My full-time hours at my paying job cease at the end of next week! I’m very pleased- in October and afterward I will be working part time for my current boss, remotely on an as-needed basis. This comes as a welcome relief. I’m lucky enough that I am being supported by my husband at the moment, and my income can be optional.
I’m planning a long vacation in Ohio, which is where my husband works. Now, Ohio is not really a locale which springs to mind as a vacation destination. For me, the ability to spend most nights with my husband make going there worthwhile.
If you are familiar with “spoon theory”, you’ll know that not everyone has the same amount of energy or other physical resources to get things accomplished. In my case, I’m bipolar, so I find it hard to marshal a lot of energy at least half of the time- like a lot of bipolar women, I am frequently depressed, though I’m happy to say that in the past year or so the depression has been fairly mild. This past week I’ve been exhausted most nights and finding it hard to wake up, and hard to get anything substantial done after dinner. When I have a good day where I have a lot of energy, I try to use it to get the things done that I meant to do earlier, when I had less energy.

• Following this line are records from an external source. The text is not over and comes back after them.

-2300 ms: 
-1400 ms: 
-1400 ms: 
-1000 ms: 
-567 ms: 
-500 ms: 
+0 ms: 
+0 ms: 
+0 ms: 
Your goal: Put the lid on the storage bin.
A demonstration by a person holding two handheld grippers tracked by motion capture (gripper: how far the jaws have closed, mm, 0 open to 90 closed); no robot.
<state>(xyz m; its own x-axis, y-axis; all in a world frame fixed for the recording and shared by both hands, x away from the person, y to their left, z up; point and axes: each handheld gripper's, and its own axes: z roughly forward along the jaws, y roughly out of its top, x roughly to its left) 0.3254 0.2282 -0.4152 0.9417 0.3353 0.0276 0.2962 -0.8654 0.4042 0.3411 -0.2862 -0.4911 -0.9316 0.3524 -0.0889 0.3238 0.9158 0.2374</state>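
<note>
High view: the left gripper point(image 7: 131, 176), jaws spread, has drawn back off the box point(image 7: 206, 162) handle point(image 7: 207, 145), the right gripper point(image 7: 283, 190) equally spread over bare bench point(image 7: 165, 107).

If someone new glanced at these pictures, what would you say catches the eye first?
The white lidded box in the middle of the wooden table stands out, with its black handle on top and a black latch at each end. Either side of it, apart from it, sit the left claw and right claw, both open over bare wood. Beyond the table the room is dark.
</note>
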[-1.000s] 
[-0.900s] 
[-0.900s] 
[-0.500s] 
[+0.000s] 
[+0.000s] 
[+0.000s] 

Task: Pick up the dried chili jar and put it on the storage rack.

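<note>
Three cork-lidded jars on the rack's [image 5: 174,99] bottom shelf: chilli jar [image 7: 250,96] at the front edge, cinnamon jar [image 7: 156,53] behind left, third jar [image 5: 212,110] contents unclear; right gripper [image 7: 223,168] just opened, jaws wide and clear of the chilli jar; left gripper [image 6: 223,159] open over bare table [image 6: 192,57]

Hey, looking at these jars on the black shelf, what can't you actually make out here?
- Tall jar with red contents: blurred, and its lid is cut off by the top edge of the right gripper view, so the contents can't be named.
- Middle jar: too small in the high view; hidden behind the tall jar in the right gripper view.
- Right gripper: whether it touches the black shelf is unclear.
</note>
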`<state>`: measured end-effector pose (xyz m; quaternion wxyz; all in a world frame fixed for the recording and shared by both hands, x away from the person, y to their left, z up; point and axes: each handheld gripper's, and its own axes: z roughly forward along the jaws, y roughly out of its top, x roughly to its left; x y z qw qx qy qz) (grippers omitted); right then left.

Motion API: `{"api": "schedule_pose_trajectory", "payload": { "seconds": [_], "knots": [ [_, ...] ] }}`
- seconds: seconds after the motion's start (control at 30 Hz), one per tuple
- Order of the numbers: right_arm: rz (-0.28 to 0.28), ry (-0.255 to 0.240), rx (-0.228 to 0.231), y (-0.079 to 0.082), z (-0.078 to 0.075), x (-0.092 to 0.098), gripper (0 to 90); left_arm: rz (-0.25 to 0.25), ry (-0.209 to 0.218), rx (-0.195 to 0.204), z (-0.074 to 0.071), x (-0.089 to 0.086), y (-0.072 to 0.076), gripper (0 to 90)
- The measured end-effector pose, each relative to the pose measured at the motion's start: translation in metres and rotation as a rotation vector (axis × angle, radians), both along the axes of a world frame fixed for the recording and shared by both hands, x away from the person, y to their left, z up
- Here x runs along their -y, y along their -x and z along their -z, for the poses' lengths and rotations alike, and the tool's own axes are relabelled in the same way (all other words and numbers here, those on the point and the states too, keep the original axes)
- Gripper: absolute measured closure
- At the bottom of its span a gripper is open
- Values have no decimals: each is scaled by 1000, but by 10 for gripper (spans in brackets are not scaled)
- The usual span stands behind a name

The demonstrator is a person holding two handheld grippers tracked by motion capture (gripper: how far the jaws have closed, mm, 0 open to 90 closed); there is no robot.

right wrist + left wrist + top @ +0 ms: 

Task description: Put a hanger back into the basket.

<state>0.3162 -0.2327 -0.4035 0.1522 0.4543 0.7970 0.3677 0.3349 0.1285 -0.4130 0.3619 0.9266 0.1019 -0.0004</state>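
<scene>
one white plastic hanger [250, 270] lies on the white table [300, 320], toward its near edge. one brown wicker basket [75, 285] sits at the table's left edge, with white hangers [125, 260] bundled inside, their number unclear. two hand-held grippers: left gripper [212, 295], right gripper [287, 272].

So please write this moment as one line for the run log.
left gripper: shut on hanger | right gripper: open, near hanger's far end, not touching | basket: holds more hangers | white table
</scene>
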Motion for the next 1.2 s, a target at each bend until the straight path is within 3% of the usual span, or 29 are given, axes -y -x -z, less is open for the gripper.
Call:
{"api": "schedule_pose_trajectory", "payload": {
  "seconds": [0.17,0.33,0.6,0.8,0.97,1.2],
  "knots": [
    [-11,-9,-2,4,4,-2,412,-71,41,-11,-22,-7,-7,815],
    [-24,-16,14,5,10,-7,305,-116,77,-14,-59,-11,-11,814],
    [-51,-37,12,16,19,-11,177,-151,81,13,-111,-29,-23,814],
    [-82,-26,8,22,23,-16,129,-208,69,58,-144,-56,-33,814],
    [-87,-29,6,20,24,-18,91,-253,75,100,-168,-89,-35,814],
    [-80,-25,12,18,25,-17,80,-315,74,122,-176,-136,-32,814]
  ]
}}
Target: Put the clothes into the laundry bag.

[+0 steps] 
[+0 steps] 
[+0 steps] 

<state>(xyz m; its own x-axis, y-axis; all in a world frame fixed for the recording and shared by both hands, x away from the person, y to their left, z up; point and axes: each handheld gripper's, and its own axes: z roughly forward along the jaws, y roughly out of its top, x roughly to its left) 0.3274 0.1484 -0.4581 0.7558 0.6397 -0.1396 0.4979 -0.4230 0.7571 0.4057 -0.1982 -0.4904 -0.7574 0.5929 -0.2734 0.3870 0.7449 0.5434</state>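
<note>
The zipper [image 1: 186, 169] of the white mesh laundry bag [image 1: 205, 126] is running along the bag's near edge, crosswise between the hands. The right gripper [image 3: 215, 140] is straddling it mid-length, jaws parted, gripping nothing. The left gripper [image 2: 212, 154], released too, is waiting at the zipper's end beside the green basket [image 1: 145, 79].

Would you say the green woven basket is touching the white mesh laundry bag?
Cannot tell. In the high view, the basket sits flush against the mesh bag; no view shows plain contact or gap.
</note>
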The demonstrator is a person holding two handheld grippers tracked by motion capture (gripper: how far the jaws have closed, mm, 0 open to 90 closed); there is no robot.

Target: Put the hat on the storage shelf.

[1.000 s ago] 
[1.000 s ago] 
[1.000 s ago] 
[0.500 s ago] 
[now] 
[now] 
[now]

The thing that makes me look forward to this vacation is not laziness, or a lack of interest in my current job, which I love- no, it’s having more free time and the freedom to work when I feel like it (or, when I have more energy), and the freedom to nap when I don’t (or, when I have less energy). I don’t really think of myself as disabled, because my illness is managed fairly well, but finding energy is something I struggle with most of the time. Not when I’m hypomanic, of course, but that state of being comes with its own challenges.
When it comes to writing, I haven’t done very much at all this year, and it’s mostly because I’ve been waiting for a solid chunk of uninterrupted time when I also have energy, and nothing else pressing to do. I suspect I will become more productive so long as I’m able to keep a firm cap on the number of hours worked at my job per week. I’ve been indulging myself in John Scalzi, Neal Stephenson, Gail Carriger and Stephen King novels here and there, because reading takes far less effort than writing. I’ve also been rereading old works of mine, and thinking: (1) wow, there are still errors that need fixing, and (2) I wonder what would happen if I added in this character’s back story, or changed this other plot element?
So I’m not even finished revising those works. This includes my already revised novel Perigee as well as my novel-in-progress, Anagama. I realize I do need editorial input if I’m going to take my work out of free self-publication and into the realm of paid work, but first things first. I want to spend a bit more time with my novels (and also write a draft of Infinity) before I start looking for an agent that can help me find a good editor.
I have one more week of counting “spoons”, and then as far as I’m concerned, I’m on vacation! I can’t wait.